Par méconnaissance du fonctionnement du système pénal, le chef d’entreprise peut même mettre en cause la responsabilité de son entreprise et de ses dirigeants. En effet, il est à souligner qu’ne cas de cyberattaque, l’entreprise est certes victime d’une atteinte à son système informatique cependant elle peut ne même temps avoir commis des infractions ou des fautes en lien avec la cyberattaque. (Non-respect RGPD, négligence, fuite de données personnelles, violation du secret d’affaires…)

Outre le manque de qualification des infractions et de détails, la plainte risque de se perdre parmi les nombreux autres dépôts de plaintes de droit commun. Un article paru dans Le Monde du 26 octobre 2023 mentionnait que plus de 2,7 millions de procédures étaient en attente, ce qui signifie que la plainte du chef d’entreprise pour atteinte au système informatique de l’entreprise aura peu de chances d’être traitée.

Le seul avantage notable du dépôt de plainte en commissariat est sa rapidité, un aspect à ne pas négliger puisque l’entreprise dispose de seulement 72 heures, conformément à l’article L12-10-1 du code des assurances, pour déposer plainte après avoir pris connaissance de la cyberattaque.

Le cabinet recommande donc vivement de déposer plainte en commissariat en ayant recours à l’assistance d’un avocat, ou du moins après avoir consulté un avocat. L’objectif du dépôt initial de plainte est simplement de respecter le délai imparti de 72 heures, afin de préparer ensuite une plainte plus détaillée à déposer auprès du procureur de la République, voire une plainte avec constitution de partie civile.

 

B. Le dépôt de plainte auprès du procureur de la République

Juridiquement, le dépôt de plainte auprès du procureur de la République ne se distingue pas fondamentalement du dépôt de plainte effectué au commissariat. Toutefois, déposer une plainte directement auprès du procureur de la République, rédigée par un avocat, présente plusieurs avantages significatifs. En effet, cela permet de saisir directement le parquet compétent, facilitant ainsi le travail des enquêteurs et réduisant le risque de retard ou de non-traitement dans des commissariats souvent surchargés.

Il convient de souligner que le parquet de Paris détient une compétence concurrente en matière d’atteintes au système de traitement automatisé de données, notamment les rançongiciels. Conformément à l’article 706-72-1 du code de procédure pénale, le procureur de la République près le tribunal judiciaire de Paris exerce une compétence concurrente à celle prévue à l’article 43 du même code pour la poursuite de ces infractions.

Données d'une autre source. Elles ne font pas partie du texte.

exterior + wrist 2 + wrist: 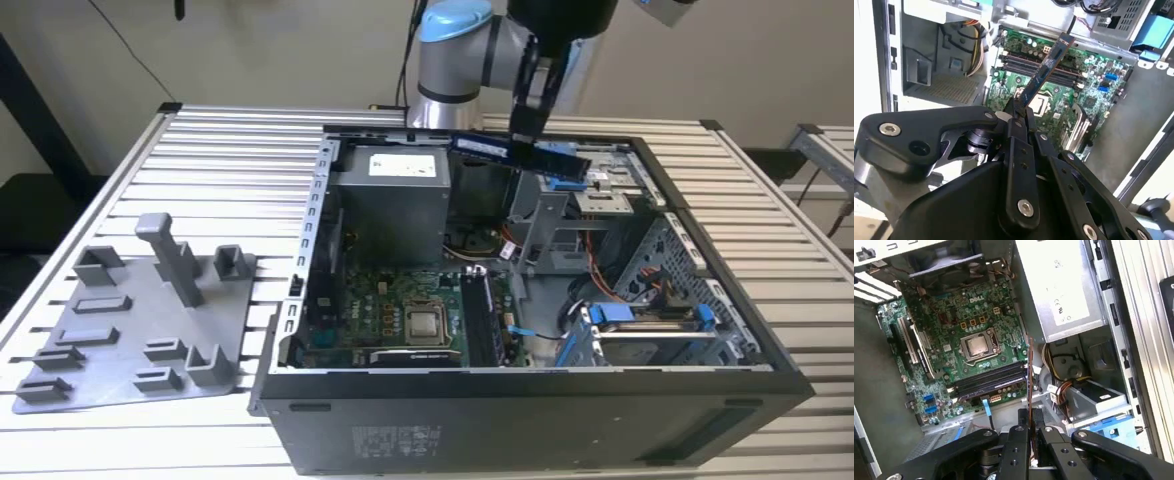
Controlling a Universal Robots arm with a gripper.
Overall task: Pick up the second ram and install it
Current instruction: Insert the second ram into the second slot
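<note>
Ram in claw, long axis roughly level above case

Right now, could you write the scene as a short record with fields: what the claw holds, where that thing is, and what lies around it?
claw: shut on the second ram
ram position: in the air over the open computer case, not seated in the motherboard
sockets: long, black, beside the processor
tray: grey, with upright pegs, on the table, at the exterior view's left of the case
</note>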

Ainsi que le précise une dépêche du garde des Sceaux du 10 mai 2017, le parquet référent est tenu d’informer le parquet de Paris des affaires pouvant relever de sa compétence, favorisant ainsi une centralisation des rançongiciels par famille et une cohérence dans la saisine des services d’enquête.

En déposant une plainte qualitative auprès du procureur de la République, cela permet donc la saisine du parquet spécialisé, la mobilisation de brigades de gendarmerie ou de police spécialisées en cybercriminalité, ainsi que le croisement d’informations avec d’autres cyberattaques.

En complément du dépôt de plainte au commissariat pour respecter le délai de 72 heures, le cabinet recommande vivement de déposer une plainte auprès du procureur de la République afin de garantir la qualité de la plainte et son suivi efficace.